* _DESCRIPTION OF THE TASK_
Please copy out the full listing that follows exactly; no picture belongs in the copy.

*** Opening RECORDED DATA ***

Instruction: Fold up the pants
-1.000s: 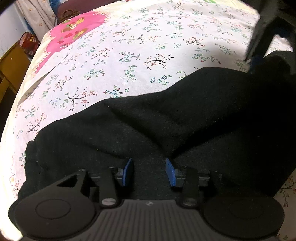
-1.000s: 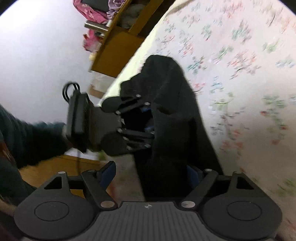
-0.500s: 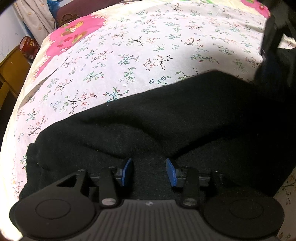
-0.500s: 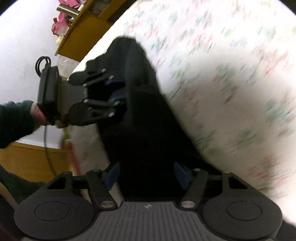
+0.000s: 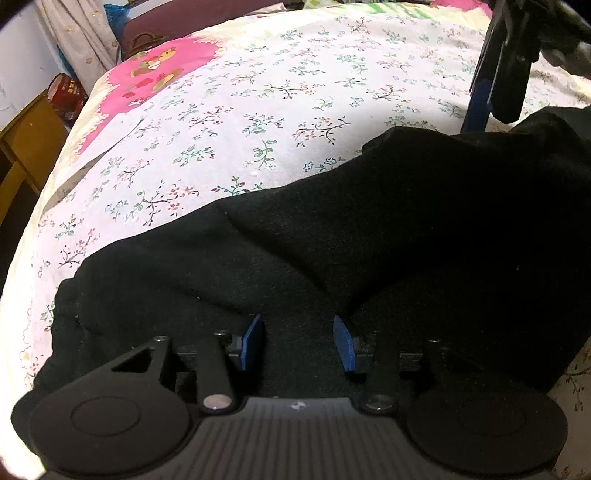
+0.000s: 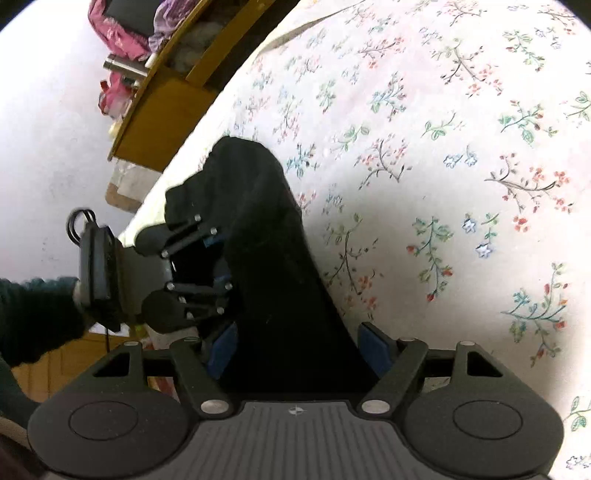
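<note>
Now the black pants lie along the bed's near edge; left tongs and right tongs both gape around cloth, unclamped, seemingly laying the fold flat.

From my left wrist feed, a bed covered in a white cotton sheet printed with small floral sprigs fills most of the view. At eleven o'clock the sheet carries a bright pink patch with a cartoon bear print. Past the bed's edge at ten o'clock I see a yellow-brown wooden cabinet with a red box just beyond it, and a pale patterned curtain hanging near eleven. My right wrist feed shows a plain white wall at nine to eleven o'clock and a yellow wooden shelf unit holding pink fabric at eleven. Lighting is soft and even.
</note>
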`<state>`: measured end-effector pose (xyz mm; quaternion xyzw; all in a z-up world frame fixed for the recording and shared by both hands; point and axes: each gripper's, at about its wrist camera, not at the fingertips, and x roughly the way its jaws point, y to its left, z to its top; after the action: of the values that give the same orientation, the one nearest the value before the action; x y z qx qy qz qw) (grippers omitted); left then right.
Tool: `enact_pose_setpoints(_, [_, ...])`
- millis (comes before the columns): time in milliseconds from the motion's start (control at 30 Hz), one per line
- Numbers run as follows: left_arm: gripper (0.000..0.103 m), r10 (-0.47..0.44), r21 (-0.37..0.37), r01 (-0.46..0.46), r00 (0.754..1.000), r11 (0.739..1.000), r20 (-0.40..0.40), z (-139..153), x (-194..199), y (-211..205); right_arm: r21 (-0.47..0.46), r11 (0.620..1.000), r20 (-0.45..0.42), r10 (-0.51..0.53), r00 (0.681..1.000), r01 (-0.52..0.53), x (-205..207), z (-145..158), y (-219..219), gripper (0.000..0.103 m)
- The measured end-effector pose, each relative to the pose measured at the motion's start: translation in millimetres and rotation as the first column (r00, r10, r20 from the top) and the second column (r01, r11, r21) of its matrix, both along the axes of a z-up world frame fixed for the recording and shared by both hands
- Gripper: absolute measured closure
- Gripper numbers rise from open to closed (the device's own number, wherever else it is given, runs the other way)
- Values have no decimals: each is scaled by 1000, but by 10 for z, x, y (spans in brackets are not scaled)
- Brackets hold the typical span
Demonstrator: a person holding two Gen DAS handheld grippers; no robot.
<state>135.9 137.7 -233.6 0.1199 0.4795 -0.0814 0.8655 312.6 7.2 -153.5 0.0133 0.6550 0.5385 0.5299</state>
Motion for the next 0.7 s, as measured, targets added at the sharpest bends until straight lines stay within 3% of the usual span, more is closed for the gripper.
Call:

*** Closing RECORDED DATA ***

* _SOLUTION TO THE PROBLEM_
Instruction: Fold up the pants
-1.000s: 
-1.000s: 
-0.500s: 
-0.500s: 
+0.000s: 
+0.000s: 
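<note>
Now the black pants lie along the bed's near edge; left tongs and right tongs both gape around cloth, unclamped, seemingly laying the fold flat.

From my left wrist feed, a bed covered in a white cotton sheet printed with small floral sprigs fills most of the view. At eleven o'clock the sheet carries a bright pink patch with a cartoon bear print. Past the bed's edge at ten o'clock I see a yellow-brown wooden cabinet with a red box just beyond it, and a pale patterned curtain hanging near eleven. My right wrist feed shows a plain white wall at nine to eleven o'clock and a yellow wooden shelf unit holding pink fabric at eleven. Lighting is soft and even.
</note>
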`<state>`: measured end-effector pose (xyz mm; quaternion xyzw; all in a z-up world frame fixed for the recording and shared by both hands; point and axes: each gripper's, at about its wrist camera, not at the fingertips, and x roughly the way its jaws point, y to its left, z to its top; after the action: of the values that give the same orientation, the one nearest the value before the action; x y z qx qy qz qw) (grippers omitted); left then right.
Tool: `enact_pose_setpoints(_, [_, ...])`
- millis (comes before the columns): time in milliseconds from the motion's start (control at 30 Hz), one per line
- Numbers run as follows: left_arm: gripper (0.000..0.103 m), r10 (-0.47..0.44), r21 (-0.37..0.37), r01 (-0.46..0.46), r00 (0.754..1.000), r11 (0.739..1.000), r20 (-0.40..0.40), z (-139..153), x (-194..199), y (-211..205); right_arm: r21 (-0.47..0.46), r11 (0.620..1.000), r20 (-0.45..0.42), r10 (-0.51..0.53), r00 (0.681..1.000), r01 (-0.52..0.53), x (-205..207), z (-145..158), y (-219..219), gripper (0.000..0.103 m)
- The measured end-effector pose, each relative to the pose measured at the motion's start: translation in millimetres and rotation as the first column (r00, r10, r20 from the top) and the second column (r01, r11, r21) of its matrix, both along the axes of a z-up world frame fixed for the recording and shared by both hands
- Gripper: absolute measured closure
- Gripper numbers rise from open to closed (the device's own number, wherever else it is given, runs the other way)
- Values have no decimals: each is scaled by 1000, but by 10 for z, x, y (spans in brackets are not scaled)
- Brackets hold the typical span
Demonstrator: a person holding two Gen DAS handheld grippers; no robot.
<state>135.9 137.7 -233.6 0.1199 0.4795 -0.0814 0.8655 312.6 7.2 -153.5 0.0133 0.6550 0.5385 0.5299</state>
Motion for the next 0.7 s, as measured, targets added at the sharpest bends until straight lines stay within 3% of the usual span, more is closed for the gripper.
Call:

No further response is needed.